# [What you will do]
Gather all lines in the entries that include the word "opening".

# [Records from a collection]
-------------------------

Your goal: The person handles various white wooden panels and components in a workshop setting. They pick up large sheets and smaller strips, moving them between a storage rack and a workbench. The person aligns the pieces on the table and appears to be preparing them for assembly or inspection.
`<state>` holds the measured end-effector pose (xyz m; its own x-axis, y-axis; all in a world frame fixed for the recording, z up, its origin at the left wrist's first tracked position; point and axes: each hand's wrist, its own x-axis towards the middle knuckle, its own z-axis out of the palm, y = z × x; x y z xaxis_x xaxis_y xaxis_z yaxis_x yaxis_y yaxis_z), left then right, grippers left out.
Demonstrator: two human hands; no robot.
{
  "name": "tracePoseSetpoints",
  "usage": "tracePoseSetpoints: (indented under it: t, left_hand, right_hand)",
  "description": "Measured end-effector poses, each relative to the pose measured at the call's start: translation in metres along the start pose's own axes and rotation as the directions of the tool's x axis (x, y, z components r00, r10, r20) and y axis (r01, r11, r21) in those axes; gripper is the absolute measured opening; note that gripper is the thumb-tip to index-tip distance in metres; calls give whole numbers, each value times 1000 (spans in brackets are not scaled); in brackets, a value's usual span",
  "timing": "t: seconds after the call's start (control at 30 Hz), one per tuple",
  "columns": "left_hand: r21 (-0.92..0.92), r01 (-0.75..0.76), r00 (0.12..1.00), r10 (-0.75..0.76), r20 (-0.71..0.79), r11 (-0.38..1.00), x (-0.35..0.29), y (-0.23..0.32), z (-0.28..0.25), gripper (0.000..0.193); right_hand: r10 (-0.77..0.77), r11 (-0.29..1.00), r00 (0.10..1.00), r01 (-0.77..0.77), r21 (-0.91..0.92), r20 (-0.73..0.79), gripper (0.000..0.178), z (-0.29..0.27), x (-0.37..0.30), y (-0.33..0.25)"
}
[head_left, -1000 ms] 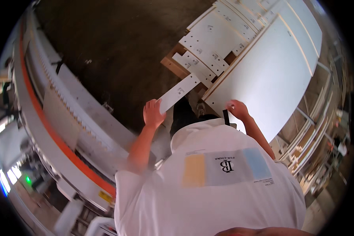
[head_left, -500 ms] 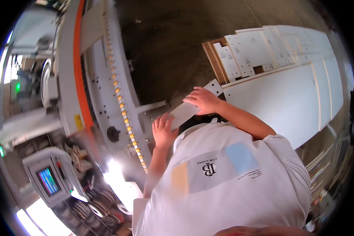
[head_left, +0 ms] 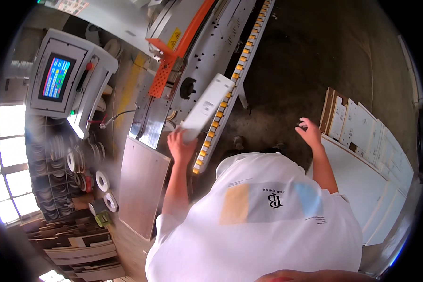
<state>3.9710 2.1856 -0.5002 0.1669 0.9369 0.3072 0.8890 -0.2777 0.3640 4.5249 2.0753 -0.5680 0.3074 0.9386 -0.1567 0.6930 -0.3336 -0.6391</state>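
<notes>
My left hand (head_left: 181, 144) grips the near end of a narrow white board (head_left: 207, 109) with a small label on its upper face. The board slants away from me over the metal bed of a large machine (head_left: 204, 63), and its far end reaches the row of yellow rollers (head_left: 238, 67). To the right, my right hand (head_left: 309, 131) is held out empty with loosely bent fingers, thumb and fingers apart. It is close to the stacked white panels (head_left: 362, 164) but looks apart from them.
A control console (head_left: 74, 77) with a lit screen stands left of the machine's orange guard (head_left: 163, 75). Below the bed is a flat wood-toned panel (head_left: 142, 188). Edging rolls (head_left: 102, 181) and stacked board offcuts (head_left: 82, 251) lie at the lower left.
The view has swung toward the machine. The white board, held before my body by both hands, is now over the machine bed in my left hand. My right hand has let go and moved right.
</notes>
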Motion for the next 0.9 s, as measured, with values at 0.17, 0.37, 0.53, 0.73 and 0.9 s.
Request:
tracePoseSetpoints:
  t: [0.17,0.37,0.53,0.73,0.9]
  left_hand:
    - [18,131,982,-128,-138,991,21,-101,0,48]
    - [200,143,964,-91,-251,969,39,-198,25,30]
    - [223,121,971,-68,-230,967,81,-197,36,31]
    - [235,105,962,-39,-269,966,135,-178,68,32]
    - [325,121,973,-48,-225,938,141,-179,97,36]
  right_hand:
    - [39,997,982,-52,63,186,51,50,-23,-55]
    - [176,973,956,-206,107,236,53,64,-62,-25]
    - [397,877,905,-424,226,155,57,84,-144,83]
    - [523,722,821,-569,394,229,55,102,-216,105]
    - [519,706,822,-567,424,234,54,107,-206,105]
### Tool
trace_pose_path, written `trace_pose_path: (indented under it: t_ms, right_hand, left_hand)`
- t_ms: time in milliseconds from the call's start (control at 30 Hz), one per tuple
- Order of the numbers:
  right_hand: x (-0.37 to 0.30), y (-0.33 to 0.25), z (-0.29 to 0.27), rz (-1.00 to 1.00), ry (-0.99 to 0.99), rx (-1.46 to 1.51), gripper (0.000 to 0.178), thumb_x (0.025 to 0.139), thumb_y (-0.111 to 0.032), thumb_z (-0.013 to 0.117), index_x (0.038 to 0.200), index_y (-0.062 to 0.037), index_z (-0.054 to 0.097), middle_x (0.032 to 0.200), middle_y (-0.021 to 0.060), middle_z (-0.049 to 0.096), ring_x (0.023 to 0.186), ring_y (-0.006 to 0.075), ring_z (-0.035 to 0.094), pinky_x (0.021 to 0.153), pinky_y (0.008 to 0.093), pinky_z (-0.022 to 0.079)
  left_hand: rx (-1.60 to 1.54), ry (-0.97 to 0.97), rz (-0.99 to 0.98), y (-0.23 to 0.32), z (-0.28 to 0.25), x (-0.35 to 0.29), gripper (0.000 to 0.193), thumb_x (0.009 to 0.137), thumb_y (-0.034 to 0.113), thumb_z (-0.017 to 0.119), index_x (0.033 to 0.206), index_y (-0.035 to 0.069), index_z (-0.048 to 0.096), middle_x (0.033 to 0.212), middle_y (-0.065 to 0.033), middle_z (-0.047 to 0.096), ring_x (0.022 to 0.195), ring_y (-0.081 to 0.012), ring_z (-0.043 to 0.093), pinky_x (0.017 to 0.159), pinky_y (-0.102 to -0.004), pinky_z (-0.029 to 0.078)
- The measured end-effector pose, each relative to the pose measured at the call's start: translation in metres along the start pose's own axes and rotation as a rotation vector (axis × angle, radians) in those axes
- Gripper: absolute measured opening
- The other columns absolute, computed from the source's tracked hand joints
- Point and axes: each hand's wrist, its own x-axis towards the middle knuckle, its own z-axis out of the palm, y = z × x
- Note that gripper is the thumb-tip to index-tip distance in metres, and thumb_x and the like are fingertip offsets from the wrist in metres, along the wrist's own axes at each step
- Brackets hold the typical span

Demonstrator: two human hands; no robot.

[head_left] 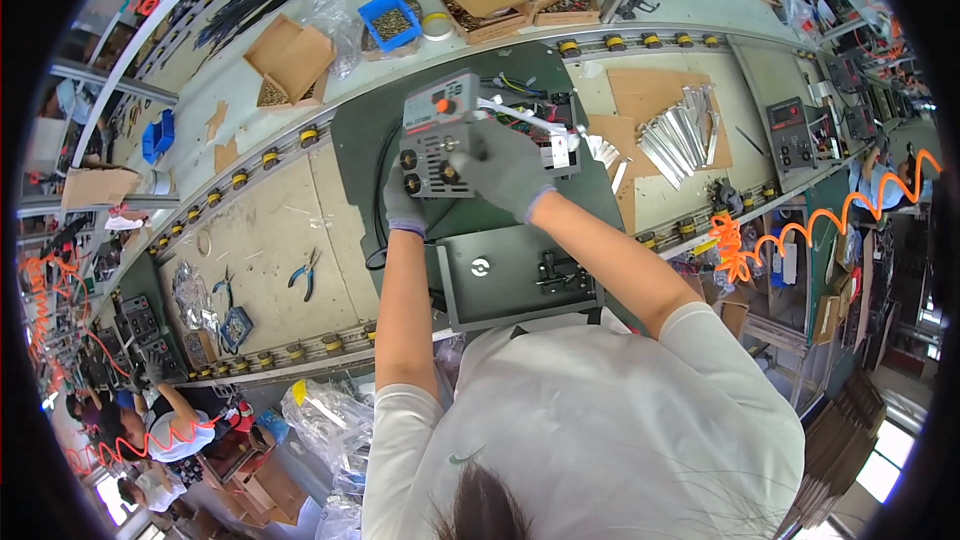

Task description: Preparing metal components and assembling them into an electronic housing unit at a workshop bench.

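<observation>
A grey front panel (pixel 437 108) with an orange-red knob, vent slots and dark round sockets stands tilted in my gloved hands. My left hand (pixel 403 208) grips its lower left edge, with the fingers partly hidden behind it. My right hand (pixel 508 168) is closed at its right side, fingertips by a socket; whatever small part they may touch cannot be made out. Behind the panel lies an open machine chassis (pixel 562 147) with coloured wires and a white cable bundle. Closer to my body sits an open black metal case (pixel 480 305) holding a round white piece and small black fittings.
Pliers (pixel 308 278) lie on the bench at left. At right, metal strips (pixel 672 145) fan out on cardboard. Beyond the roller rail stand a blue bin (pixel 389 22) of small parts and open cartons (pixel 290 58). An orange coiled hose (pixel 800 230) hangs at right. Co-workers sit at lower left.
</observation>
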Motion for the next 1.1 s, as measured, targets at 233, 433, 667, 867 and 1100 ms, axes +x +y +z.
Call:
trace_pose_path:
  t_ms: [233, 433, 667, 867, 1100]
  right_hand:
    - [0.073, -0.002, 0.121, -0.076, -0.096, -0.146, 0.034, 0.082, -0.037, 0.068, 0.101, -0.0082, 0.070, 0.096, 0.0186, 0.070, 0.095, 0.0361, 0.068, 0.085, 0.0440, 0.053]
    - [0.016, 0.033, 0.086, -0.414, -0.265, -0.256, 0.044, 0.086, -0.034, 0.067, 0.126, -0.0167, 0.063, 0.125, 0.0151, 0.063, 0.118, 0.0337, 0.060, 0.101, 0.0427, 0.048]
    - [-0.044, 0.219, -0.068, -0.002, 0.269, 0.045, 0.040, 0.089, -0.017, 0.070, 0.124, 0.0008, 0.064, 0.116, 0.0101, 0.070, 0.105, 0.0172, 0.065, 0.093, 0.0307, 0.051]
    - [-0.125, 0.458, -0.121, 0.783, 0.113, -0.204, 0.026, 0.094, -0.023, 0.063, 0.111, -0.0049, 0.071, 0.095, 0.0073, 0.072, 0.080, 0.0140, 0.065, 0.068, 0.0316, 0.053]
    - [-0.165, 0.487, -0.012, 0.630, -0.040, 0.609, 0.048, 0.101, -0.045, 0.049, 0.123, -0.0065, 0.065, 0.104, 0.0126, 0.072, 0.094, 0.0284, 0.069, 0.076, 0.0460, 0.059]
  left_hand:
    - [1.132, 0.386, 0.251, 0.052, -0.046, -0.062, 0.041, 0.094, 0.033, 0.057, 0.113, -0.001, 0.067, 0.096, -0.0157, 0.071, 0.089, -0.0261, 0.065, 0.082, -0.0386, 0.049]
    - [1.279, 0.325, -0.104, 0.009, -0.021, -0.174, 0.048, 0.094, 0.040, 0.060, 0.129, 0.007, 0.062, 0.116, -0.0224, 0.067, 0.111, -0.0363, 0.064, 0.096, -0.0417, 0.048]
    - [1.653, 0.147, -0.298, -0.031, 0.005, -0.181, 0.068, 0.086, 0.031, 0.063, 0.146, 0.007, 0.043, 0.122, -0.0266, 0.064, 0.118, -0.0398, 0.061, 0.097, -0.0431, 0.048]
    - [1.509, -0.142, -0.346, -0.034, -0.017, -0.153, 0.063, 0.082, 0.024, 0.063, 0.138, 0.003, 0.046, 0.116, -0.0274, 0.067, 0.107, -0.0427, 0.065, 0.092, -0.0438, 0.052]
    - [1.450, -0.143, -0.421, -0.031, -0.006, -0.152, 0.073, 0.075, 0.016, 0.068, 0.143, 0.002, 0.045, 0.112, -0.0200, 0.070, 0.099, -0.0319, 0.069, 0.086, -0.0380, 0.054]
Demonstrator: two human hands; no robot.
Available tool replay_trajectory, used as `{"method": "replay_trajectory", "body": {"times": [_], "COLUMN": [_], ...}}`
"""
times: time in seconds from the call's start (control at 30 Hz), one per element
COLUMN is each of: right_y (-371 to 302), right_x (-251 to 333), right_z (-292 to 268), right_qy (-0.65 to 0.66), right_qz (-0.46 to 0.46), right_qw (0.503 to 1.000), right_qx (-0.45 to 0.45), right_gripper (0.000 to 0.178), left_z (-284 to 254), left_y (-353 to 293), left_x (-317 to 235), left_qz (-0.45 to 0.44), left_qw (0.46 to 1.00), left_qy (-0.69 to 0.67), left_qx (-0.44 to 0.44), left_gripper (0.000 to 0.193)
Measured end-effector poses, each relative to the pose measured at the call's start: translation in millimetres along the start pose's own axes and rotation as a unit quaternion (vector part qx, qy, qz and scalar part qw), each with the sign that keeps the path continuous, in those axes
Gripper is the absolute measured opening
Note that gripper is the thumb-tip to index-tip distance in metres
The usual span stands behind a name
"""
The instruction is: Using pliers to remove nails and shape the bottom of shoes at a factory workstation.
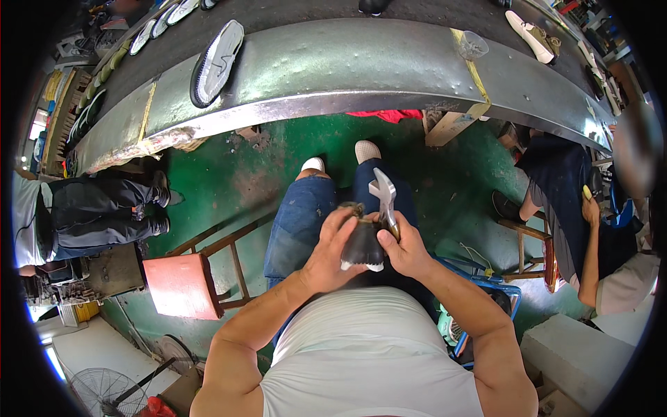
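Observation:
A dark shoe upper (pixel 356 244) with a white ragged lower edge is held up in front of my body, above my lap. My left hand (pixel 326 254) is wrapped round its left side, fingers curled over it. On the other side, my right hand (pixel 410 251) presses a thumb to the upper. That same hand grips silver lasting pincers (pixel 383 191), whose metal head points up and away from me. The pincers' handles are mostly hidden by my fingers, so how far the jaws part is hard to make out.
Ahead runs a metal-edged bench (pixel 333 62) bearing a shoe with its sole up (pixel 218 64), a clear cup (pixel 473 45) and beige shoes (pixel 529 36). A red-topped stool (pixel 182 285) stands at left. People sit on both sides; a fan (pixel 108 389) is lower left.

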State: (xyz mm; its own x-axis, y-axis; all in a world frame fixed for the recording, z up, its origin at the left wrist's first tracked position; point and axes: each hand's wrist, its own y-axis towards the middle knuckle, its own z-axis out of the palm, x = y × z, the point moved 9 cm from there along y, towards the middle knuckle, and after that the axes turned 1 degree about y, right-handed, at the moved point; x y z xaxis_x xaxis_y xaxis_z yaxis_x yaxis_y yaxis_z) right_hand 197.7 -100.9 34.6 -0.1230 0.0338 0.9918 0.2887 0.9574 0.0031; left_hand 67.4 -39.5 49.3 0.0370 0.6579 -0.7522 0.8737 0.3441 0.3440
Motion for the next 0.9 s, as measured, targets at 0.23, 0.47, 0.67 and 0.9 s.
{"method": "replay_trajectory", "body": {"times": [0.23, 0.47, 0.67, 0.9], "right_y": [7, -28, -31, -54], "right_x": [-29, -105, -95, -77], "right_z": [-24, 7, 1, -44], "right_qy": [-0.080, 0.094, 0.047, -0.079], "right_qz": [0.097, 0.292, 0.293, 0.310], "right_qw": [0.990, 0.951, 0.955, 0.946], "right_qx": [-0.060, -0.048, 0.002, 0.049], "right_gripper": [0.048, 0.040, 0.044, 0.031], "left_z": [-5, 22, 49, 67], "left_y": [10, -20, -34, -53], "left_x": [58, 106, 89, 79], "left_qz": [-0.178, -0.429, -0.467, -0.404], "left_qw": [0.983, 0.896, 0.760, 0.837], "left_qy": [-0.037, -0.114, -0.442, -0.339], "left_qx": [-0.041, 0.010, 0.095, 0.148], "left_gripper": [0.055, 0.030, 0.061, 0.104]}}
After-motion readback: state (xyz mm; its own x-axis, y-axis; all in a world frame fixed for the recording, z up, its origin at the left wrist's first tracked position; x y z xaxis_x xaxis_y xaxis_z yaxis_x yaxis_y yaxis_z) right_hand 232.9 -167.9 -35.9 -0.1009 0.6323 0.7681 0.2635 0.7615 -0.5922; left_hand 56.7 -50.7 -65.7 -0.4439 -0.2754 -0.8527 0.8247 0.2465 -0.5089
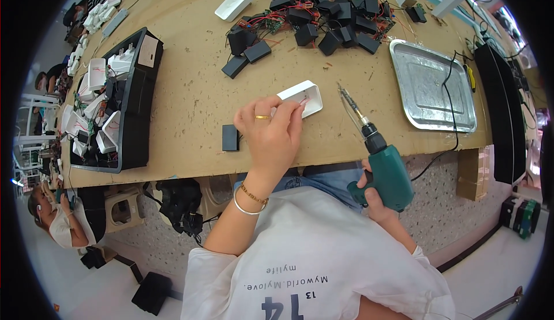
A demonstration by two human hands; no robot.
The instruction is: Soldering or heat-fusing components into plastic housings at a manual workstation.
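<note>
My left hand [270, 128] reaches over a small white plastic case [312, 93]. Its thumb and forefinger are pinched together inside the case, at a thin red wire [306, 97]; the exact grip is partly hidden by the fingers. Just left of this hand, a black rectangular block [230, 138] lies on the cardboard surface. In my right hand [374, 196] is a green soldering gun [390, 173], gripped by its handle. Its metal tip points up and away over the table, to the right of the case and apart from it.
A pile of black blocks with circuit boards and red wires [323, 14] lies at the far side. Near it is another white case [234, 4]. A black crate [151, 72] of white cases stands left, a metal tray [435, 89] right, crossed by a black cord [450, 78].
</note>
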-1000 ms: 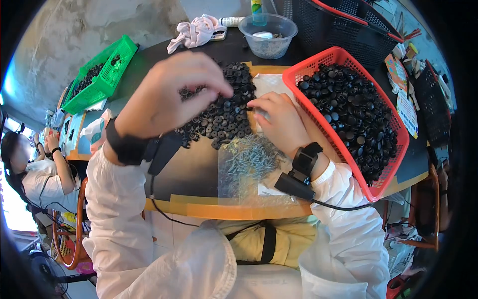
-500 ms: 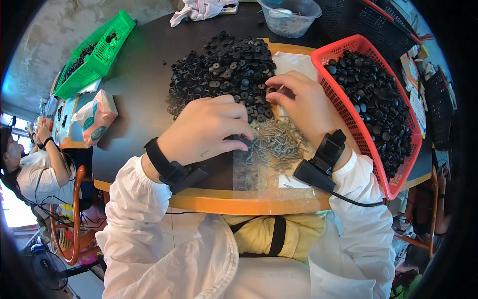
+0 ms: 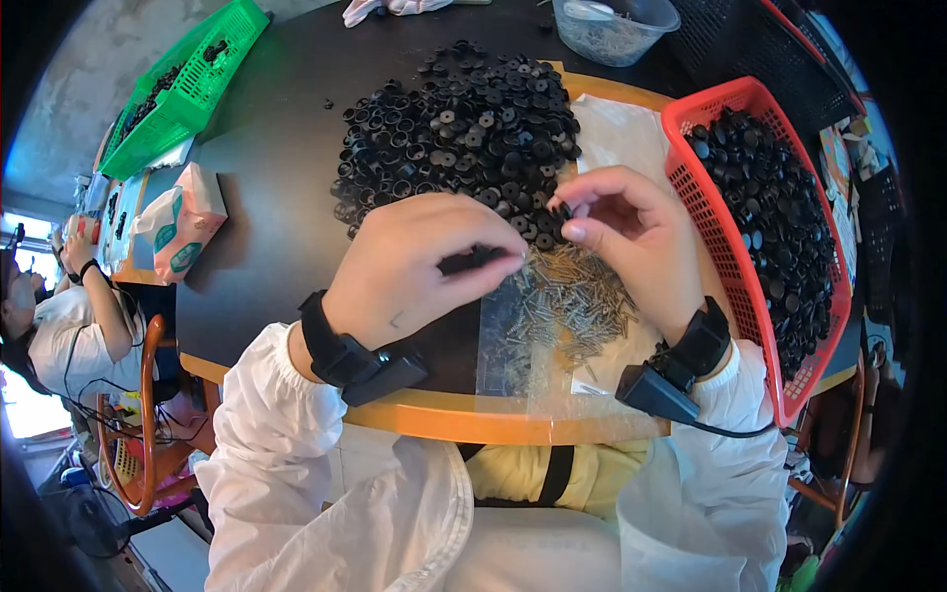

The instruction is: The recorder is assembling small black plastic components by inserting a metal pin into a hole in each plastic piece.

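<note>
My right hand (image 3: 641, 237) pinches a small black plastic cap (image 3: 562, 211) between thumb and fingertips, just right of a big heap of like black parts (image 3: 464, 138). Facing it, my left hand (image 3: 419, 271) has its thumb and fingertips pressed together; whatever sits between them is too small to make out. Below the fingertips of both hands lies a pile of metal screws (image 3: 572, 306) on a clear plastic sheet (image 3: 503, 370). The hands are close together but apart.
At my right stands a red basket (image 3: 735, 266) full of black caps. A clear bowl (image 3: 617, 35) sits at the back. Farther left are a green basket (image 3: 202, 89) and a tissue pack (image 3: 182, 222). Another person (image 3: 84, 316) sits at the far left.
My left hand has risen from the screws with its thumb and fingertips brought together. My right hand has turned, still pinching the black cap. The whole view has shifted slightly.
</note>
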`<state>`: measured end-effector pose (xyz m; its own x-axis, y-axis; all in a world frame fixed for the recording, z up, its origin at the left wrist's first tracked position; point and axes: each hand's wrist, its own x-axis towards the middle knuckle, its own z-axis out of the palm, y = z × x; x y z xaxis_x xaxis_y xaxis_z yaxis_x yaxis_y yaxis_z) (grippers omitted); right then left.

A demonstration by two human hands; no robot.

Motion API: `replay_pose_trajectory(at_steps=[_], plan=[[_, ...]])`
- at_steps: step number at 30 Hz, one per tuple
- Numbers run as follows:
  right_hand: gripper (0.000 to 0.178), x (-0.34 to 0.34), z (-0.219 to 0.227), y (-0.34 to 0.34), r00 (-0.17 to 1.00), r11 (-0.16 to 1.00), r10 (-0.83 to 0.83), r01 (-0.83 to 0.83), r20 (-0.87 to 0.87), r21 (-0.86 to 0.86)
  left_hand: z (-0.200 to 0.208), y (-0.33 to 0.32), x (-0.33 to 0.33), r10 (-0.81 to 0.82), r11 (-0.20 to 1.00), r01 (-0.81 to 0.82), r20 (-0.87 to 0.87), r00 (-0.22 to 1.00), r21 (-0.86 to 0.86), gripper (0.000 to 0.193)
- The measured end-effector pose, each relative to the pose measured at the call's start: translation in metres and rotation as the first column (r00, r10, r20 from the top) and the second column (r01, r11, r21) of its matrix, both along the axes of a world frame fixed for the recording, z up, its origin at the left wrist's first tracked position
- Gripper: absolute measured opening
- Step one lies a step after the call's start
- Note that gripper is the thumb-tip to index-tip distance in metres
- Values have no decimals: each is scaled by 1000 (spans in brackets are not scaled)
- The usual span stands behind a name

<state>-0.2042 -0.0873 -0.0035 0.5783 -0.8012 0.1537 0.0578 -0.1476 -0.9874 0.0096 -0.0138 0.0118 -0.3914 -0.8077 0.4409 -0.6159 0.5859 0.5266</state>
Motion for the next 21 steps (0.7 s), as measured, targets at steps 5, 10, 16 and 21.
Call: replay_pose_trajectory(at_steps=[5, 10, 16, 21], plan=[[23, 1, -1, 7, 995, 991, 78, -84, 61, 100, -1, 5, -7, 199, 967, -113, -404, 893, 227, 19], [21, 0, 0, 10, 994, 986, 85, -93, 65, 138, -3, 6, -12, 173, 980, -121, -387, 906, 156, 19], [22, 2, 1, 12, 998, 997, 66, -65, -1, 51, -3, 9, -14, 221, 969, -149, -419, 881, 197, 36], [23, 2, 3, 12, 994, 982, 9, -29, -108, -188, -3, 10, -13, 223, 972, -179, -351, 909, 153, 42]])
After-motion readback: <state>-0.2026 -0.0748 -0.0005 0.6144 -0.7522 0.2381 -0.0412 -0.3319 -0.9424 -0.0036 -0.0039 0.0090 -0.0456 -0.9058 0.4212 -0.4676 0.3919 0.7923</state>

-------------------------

# [Answer space]
  "description": "Measured end-effector poses, each relative to the pose measured at the call's start: translation in metres along the start pose's own axes and rotation as the directions of the tool's x axis (x, y, z components r00, r10, r20) and y axis (r01, r11, r21) in those axes; gripper is the absolute measured opening; note that gripper is the thumb-tip to index-tip distance in metres; calls give whole numbers, each value times 1000 (spans in brackets are not scaled); in brackets, a value's usual span",
- Gripper: absolute measured opening
Gripper is the absolute measured opening
- Gripper: absolute measured opening

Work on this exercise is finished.